Exercise requirements:
From the records below, copy each line that has the word "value" in it.

The records:
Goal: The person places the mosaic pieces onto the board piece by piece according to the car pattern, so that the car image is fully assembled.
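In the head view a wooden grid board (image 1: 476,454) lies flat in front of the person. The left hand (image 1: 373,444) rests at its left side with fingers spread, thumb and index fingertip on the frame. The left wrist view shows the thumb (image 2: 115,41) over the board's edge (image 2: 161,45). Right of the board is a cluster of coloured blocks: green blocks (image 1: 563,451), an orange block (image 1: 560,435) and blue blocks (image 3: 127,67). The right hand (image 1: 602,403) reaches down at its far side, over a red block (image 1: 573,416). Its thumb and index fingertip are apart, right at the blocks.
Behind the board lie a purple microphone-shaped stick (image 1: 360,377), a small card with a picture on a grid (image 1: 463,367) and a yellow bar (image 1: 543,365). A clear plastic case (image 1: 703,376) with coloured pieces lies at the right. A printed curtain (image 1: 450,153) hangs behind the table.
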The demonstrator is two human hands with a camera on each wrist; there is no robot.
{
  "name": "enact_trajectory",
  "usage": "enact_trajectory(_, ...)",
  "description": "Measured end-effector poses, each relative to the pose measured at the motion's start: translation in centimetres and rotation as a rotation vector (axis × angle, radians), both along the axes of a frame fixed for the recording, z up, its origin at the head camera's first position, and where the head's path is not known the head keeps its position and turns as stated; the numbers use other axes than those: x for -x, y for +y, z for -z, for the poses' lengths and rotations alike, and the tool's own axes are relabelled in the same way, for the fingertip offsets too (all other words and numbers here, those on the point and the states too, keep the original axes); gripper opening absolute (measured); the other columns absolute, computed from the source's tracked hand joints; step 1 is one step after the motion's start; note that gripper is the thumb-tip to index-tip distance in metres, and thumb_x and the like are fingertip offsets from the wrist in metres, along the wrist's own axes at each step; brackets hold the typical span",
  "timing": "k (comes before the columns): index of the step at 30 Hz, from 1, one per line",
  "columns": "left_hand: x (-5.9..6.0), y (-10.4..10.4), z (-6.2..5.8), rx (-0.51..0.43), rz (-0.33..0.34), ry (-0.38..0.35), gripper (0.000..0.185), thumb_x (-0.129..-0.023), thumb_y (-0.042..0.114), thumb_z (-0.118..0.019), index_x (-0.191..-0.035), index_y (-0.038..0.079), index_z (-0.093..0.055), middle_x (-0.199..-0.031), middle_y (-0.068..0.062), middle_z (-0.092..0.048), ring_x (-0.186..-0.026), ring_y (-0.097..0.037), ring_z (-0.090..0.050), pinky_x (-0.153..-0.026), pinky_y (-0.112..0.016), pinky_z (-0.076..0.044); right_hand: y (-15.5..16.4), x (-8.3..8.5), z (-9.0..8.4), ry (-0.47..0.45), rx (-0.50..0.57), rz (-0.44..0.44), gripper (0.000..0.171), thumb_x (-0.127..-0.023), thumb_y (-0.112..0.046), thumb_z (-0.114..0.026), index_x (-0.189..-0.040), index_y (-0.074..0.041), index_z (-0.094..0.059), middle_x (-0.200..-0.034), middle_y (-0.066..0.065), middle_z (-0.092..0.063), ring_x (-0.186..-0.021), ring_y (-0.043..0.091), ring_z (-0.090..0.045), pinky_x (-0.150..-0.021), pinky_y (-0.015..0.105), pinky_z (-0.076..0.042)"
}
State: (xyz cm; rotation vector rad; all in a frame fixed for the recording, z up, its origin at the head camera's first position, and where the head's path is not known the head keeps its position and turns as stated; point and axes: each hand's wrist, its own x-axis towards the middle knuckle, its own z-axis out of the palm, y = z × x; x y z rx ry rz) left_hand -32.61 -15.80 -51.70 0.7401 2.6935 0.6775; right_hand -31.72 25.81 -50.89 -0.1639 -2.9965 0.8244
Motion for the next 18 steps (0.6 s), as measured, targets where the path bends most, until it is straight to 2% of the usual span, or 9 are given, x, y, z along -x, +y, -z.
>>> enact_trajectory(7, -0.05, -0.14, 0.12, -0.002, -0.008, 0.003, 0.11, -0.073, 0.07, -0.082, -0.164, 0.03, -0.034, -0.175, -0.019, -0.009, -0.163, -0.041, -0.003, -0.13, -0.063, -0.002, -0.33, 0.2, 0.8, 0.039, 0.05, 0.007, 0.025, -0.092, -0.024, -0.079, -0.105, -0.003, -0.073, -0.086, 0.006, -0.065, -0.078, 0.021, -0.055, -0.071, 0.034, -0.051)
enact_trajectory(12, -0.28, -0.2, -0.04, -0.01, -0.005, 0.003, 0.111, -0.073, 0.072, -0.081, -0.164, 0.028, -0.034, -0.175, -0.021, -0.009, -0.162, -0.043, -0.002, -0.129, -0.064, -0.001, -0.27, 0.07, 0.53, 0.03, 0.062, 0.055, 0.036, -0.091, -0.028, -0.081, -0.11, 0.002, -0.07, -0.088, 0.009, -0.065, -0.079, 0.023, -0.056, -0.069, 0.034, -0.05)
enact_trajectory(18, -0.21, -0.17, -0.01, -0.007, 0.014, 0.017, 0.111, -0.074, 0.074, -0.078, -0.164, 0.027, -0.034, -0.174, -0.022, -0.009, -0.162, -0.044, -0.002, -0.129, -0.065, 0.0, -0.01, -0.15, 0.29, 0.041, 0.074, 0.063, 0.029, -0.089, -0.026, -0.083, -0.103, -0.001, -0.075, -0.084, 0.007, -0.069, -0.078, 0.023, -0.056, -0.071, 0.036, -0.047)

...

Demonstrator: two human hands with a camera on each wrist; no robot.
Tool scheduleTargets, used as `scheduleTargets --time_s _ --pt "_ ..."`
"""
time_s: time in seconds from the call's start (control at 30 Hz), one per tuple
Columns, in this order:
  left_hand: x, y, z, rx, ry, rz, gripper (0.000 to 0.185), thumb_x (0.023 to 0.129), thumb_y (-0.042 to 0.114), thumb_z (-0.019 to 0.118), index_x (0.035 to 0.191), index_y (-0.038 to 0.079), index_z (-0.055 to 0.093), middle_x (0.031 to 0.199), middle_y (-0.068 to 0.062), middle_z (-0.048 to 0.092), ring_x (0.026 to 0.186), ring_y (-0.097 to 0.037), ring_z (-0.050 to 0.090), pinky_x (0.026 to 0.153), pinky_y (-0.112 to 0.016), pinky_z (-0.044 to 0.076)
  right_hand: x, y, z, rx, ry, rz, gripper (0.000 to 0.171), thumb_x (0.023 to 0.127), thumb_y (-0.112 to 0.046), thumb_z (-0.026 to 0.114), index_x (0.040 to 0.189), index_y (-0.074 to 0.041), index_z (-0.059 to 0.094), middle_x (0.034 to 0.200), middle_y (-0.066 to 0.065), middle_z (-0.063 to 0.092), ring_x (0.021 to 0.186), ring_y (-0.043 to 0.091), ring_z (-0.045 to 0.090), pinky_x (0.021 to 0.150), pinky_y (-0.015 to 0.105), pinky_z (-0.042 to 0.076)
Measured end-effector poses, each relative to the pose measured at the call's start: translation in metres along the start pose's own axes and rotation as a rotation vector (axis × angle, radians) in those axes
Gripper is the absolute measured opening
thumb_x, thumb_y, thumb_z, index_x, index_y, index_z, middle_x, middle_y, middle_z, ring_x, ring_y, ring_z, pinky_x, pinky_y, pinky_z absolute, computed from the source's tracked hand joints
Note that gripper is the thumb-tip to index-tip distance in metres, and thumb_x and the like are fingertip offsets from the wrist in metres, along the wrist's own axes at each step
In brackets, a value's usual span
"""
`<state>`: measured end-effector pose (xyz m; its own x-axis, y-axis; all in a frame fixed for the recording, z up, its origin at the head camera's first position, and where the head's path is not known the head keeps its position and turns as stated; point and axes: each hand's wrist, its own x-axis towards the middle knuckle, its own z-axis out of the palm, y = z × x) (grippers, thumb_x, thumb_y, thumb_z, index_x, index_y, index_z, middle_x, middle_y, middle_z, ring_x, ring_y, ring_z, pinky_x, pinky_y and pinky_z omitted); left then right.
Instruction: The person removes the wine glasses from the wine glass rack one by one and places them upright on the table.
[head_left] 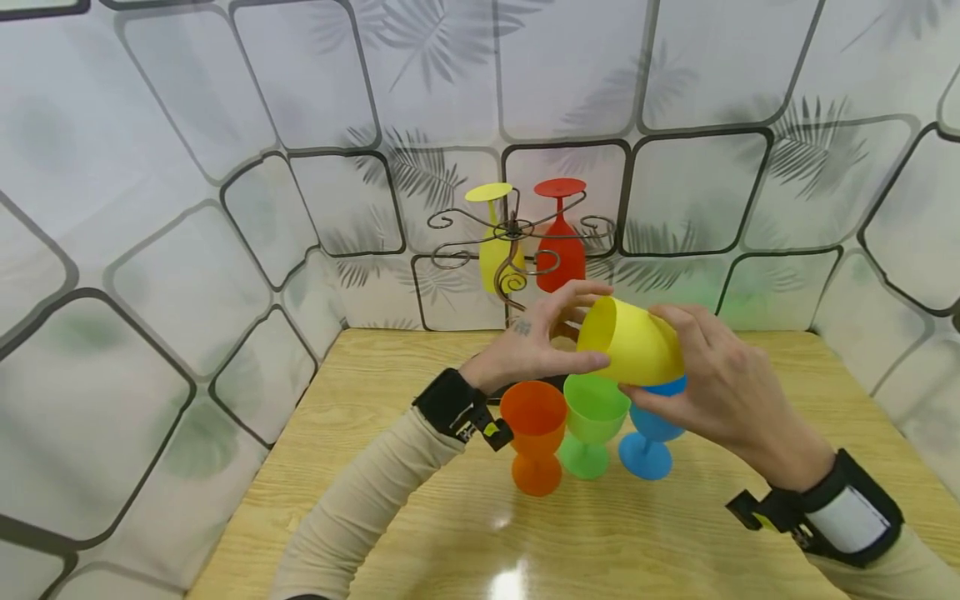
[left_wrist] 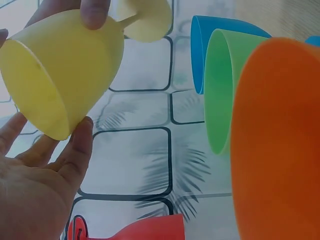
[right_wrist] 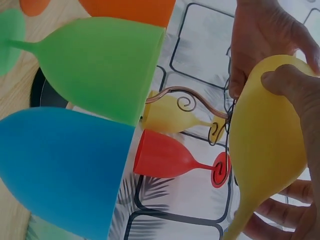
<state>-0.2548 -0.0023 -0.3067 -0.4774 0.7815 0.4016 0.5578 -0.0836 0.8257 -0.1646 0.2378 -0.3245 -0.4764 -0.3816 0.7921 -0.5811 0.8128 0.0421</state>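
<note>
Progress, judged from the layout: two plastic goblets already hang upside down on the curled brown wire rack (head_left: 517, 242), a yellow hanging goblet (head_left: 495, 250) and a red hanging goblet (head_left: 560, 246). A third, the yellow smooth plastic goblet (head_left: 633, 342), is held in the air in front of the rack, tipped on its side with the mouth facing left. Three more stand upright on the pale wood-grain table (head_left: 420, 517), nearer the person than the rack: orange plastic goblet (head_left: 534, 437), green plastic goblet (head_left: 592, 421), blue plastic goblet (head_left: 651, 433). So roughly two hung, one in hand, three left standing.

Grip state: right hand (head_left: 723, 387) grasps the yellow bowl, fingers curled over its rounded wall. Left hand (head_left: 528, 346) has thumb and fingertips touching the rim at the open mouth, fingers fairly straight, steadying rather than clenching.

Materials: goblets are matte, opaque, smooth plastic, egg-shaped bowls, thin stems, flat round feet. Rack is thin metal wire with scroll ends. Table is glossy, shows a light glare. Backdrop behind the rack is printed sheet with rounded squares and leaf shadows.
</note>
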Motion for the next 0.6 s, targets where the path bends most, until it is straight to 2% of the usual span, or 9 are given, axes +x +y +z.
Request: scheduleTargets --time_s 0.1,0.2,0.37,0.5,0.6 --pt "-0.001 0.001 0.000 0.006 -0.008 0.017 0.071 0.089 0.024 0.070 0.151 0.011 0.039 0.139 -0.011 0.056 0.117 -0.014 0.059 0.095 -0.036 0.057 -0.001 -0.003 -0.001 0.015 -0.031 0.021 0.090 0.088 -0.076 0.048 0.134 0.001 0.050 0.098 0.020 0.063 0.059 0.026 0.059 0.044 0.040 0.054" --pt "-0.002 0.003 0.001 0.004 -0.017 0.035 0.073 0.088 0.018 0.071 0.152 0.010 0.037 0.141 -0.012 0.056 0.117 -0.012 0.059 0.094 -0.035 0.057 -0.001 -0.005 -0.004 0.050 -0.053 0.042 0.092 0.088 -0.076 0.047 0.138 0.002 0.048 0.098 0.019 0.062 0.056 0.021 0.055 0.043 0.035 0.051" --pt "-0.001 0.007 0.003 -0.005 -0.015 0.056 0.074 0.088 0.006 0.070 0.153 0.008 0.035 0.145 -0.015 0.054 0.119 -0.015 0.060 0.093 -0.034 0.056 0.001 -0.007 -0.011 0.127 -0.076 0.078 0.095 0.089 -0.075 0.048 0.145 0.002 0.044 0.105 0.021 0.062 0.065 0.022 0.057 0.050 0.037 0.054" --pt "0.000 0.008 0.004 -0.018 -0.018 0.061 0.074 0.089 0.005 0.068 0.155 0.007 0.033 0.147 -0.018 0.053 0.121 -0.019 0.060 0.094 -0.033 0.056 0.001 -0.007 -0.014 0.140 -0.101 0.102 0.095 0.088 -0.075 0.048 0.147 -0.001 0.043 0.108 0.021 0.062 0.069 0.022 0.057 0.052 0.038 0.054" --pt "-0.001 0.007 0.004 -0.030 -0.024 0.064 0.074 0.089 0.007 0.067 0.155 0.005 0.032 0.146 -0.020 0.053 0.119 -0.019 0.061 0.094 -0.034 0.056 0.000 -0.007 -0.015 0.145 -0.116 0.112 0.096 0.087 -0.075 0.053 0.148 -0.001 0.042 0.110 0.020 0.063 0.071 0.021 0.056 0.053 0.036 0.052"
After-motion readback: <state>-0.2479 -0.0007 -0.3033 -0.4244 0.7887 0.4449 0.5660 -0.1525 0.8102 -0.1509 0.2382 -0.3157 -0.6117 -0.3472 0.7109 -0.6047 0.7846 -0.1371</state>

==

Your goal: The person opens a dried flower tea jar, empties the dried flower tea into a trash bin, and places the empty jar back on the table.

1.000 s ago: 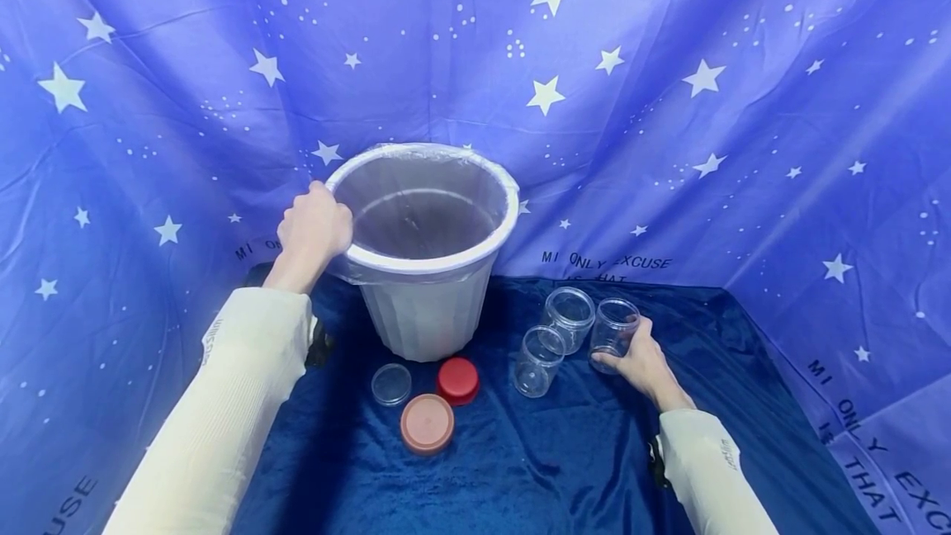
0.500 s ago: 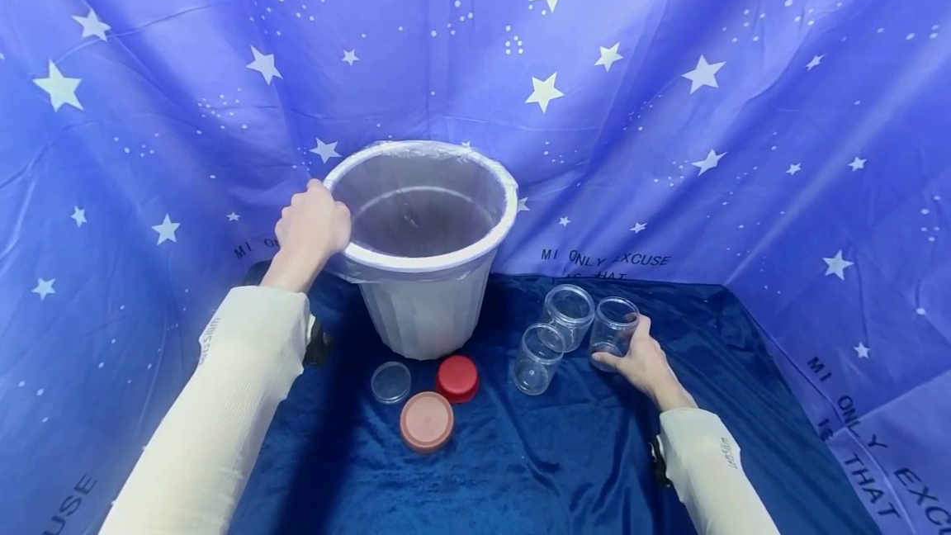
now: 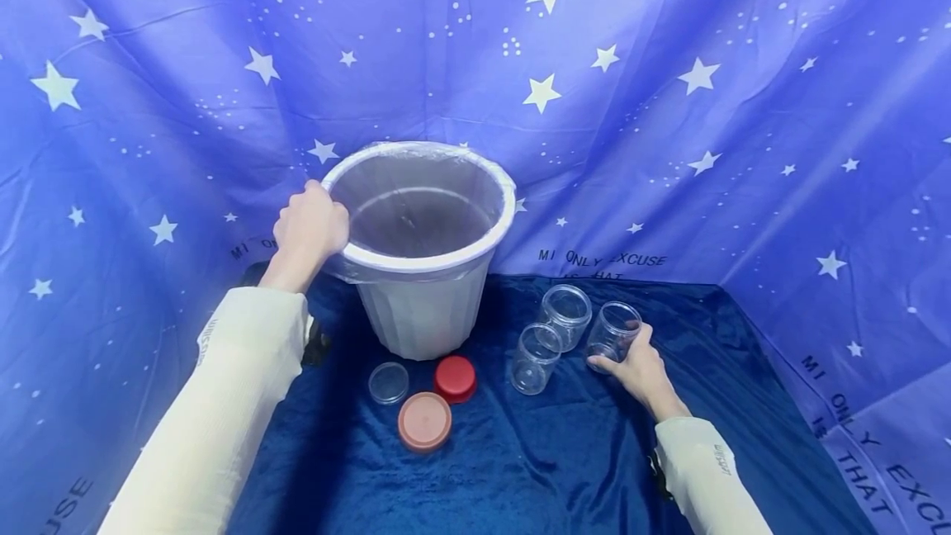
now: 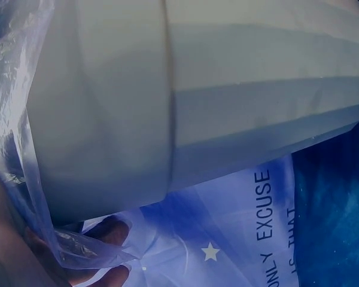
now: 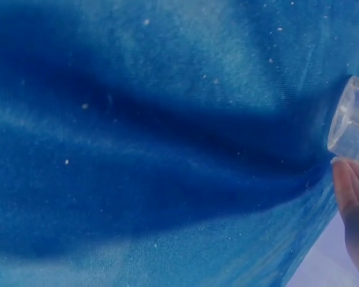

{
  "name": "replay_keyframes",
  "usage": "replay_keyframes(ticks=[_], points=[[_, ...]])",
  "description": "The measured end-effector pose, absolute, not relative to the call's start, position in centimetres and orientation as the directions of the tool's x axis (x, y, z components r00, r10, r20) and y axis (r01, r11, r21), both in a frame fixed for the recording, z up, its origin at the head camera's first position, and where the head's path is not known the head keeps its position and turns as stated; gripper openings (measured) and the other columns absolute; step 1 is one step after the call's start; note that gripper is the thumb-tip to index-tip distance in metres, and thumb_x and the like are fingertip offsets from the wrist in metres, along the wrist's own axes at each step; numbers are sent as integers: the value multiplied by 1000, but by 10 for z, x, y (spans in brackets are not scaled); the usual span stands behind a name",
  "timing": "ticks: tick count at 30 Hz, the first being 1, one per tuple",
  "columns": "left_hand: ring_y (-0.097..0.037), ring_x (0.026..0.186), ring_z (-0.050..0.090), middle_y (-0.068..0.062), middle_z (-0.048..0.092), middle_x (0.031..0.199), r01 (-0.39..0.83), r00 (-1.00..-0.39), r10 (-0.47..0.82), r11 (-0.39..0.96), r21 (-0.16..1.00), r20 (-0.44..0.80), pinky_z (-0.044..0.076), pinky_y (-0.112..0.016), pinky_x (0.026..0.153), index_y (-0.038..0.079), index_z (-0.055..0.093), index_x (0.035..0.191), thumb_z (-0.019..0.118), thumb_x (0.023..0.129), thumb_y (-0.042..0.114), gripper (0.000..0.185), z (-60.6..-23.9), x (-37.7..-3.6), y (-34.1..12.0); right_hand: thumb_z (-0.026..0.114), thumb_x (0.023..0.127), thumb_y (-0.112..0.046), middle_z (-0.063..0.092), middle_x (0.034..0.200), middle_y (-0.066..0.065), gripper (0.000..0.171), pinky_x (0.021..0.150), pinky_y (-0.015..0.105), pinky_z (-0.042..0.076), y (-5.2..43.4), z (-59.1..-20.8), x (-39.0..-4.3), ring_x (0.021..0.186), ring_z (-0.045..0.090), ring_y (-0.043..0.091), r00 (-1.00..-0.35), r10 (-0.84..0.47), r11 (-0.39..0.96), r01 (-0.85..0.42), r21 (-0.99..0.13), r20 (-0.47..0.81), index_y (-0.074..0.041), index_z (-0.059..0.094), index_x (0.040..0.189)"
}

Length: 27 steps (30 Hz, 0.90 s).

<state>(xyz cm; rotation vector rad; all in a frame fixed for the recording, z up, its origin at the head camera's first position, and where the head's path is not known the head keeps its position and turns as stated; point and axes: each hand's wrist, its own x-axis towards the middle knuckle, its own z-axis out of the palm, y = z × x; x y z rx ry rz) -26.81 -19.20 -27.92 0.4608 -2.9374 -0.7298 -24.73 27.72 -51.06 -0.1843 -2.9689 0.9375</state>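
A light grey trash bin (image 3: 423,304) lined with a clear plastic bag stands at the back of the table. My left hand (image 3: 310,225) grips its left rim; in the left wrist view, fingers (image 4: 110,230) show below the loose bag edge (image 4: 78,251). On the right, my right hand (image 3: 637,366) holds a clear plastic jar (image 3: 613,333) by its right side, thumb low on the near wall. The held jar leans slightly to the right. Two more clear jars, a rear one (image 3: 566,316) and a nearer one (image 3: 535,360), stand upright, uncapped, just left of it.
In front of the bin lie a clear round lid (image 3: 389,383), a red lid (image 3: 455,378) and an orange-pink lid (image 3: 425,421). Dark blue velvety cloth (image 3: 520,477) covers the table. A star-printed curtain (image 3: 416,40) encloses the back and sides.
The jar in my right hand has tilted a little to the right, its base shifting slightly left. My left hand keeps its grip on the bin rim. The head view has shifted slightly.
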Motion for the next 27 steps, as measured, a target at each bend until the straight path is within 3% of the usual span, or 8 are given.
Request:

Answer to this task:
In brackets, a value's usual span
  "description": "The measured end-effector pose, absolute, not relative to the call's start, position in centimetres and orientation as the directions of the tool's x axis (x, y, z components r00, r10, r20) and y axis (r01, r11, r21), both in a frame fixed for the recording, z up, its origin at the head camera's first position, and where the head's path is not known the head keeps its position and turns as stated; gripper openings (measured) and the other columns absolute; step 1 is one step after the call's start; note that gripper is the thumb-tip to index-tip distance in metres, and thumb_x and the like are fingertip offsets from the wrist in metres, along the wrist's own axes at each step; numbers are sent as integers: the value multiplied by 1000, but by 10 for z, x, y (spans in brackets are not scaled); the usual span stands behind a name",

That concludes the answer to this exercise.